What you will do:
Only the lines from the one with "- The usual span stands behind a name" through the end of the material below belong in the reply; transcribe them exactly.

[Dataset section]

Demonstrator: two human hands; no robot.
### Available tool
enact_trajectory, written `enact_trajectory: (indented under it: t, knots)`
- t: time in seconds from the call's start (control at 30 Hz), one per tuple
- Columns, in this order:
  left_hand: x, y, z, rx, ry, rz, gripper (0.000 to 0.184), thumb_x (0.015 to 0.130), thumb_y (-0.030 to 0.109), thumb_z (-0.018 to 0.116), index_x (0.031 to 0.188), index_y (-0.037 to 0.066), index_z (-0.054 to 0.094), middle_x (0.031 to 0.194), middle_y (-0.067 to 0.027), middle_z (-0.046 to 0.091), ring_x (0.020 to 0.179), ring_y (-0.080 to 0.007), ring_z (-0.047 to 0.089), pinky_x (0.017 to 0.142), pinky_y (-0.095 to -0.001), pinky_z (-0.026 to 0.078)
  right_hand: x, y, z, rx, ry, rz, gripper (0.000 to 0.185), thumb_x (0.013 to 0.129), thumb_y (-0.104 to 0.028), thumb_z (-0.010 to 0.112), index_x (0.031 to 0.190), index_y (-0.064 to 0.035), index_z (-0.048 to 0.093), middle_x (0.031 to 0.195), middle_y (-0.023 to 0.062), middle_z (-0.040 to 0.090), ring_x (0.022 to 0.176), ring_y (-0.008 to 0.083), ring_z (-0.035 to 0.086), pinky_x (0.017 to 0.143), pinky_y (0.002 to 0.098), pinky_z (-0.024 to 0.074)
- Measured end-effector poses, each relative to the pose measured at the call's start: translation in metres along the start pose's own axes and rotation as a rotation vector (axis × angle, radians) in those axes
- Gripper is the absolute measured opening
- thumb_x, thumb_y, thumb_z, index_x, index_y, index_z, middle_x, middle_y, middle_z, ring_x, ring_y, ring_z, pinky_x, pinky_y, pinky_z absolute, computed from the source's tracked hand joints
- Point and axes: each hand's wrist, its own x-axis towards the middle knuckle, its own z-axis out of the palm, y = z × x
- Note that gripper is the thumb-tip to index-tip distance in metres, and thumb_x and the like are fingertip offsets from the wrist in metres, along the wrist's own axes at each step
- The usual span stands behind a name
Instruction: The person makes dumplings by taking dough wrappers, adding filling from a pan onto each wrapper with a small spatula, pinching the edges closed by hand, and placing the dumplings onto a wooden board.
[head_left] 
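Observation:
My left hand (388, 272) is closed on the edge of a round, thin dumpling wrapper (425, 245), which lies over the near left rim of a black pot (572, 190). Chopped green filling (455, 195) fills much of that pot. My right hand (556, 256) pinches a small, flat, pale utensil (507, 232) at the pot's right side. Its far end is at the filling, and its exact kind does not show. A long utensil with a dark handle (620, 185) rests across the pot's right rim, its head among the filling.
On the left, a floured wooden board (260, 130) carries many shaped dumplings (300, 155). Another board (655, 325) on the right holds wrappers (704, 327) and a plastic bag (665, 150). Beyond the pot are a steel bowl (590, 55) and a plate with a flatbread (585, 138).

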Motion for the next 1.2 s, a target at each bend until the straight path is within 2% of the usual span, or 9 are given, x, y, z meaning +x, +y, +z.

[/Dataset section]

Written solution:
- The usual span stands behind a name
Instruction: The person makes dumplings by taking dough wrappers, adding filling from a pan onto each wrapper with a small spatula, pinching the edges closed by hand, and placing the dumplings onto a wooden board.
[head_left] 
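Observation:
My left hand (388, 272) is closed on the edge of a round, thin dumpling wrapper (425, 245), which lies over the near left rim of a black pot (572, 190). Chopped green filling (455, 195) fills much of that pot. My right hand (556, 256) pinches a small, flat, pale utensil (507, 232) at the pot's right side. Its far end is at the filling, and its exact kind does not show. A long utensil with a dark handle (620, 185) rests across the pot's right rim, its head among the filling.
On the left, a floured wooden board (260, 130) carries many shaped dumplings (300, 155). Another board (655, 325) on the right holds wrappers (704, 327) and a plastic bag (665, 150). Beyond the pot are a steel bowl (590, 55) and a plate with a flatbread (585, 138).
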
Motion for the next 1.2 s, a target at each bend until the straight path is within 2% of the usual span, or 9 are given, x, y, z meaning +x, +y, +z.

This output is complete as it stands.